## [Instructions to follow]
Pull out every line below containing the word "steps".

## [Data shown]

· · · · ·

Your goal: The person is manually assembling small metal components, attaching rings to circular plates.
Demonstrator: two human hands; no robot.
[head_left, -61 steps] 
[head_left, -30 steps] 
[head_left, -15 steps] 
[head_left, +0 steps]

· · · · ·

## [Task response]
[head_left, -61 steps] 
[head_left, -30 steps] 
[head_left, -15 steps] 
[head_left, +0 steps]

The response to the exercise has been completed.